The Cartoon History of the Universe III: From the Rise of Arabia to the Renaissance
Larry Gonick - 2002
Larry Gonick's celebrated series The Cartoon History of the Universe is a unique fusion of world history and the comics medium, a work of serious scholarship and a masterpiece of popular literature. Praised by historians as a narrative and interpretive tour de force, Gonick's clever illustrations deliver important information with a deceptively light tone, teaching us about the people and events that have shaped our world. This long-awaited new volume covers the Middle Ages around the globe, including the origin and spread of Islam; West Africa and the cross-Saharan trade; Central Asia and the Byzantine Empire; the European Dark Ages and the Crusades; the Mongol conquests; the Black Death; the Ottoman Empire; the Italian Renaissance; and the rise of Spain, leading up to Columbus's departure for the New World. Highlighting key events and retrieving oft-neglected historical connections, Gonick offers an historical survey that is at once multicultural, humanistic, skeptical, and laugh-out-loud funny.
A Drifting Life
Yoshihiro Tatsumi - 2008
A Drifting Life is his monumental memoir eleven years in the making, beginning with his experiences as a child in Osaka, growing up as part of a country burdened by the shadows of World War II.Spanning fifteen years from August 1945 to June 1960, Tatsumi’s stand-in protagonist, Hiroshi, faces his father’s financial burdens and his parents’ failing marriage, his jealous brother’s deteriorating health, and the innumerable pitfalls that await him in the competitive manga market of mid-twentieth-century Japan. He dreams of following in the considerable footsteps of his idol, the manga artist Osamu Tezuka (Astro Boy, Apollo’s Song, Ode to Kirihito, Buddha)—with whom Tatsumi eventually became a peer and, at times, a stylistic rival. As with his short-story collection, A Drifting Life is designed by Adrian Tomine.

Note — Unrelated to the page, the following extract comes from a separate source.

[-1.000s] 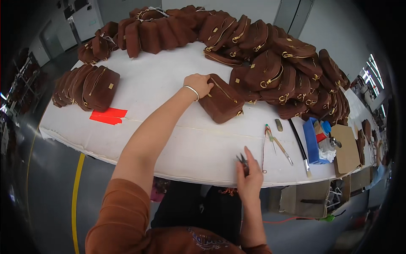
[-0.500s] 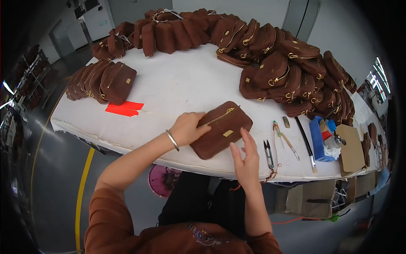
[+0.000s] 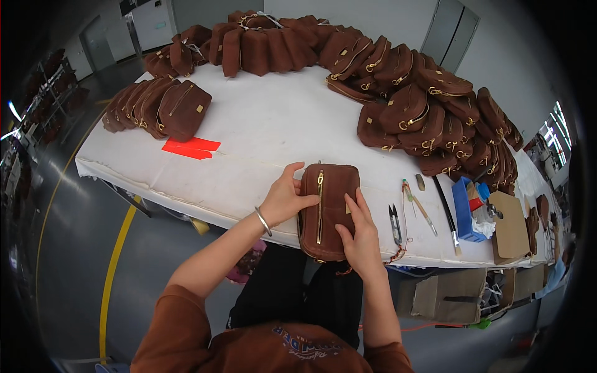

Did You Hear What Eddie Gein Done?
Harold Schechter - 2021
DID YOU HEAR WHAT EDDIE GEIN DONE? is an in-depth exploration of the Gein family and what led to the creation of the necrophile who haunted the dreams of 1950s America and inspired such films as Psycho, The Texas Chainsaw Massacre and The Silence of the Lambs. Painstakingly researched and illustrated, Schechter and Powell's true-crime graphic novel takes the Gein story out of the realms of exploitation and gives the reader a fact-based dramatization of these tragic, psychotic and heartbreaking events. Because, in this case, the truth needs no embellishment to be horrifying.